ACTIVITY
Show all the lines in the data below that include the word "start".

MATERIAL FOR THIS TASK

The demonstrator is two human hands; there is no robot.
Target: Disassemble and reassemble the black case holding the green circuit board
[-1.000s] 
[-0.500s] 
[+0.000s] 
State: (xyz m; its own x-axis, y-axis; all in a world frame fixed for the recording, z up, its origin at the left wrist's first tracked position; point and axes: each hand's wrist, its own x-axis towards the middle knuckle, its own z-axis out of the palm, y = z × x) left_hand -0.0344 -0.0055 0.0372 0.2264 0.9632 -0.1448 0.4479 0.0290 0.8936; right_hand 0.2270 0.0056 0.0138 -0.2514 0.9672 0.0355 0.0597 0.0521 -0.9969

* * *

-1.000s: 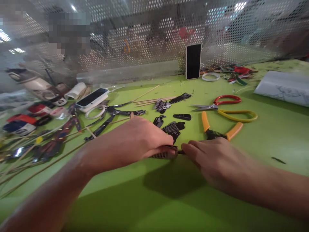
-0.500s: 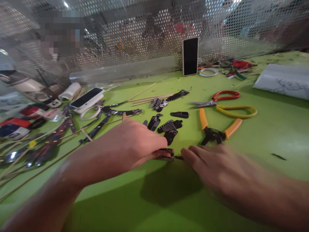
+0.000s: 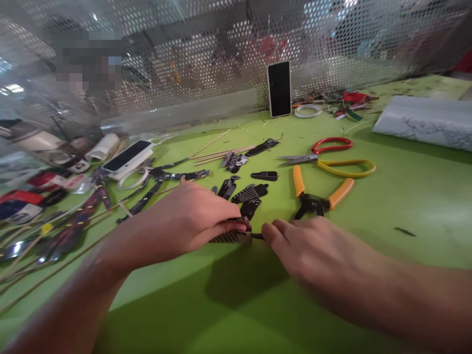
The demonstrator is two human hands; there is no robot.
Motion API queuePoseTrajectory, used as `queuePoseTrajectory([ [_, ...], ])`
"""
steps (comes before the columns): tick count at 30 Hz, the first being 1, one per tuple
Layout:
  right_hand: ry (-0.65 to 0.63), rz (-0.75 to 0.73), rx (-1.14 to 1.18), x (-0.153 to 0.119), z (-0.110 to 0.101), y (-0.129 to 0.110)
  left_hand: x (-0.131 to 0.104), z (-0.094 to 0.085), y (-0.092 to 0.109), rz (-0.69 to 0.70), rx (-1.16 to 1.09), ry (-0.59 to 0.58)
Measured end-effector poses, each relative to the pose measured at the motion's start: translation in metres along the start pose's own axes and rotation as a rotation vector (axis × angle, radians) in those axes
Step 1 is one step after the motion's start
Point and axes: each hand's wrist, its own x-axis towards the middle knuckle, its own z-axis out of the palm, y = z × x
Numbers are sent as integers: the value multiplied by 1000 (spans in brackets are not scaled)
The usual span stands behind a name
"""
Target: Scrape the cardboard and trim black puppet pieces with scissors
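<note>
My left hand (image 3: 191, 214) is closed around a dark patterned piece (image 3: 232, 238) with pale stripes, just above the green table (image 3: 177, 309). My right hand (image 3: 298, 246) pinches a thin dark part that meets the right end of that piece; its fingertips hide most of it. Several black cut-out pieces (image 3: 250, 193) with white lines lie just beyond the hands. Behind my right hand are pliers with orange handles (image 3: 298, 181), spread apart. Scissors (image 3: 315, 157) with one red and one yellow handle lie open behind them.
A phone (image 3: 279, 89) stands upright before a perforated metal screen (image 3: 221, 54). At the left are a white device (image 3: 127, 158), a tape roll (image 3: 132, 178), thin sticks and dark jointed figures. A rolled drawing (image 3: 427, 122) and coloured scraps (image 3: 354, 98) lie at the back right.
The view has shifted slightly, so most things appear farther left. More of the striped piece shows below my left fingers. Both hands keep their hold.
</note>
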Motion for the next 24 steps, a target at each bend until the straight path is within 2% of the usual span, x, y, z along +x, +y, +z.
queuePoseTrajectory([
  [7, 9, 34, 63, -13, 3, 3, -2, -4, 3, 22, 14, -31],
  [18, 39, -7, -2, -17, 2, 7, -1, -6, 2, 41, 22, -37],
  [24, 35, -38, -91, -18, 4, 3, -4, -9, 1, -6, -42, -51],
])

YOUR SOLUTION
Measured end-effector poses, each relative to the pose measured at the motion's start: translation in metres along the start pose's own axes and rotation as a rotation vector (axis × angle, radians) in those axes
Step 1 is one step after the motion's start

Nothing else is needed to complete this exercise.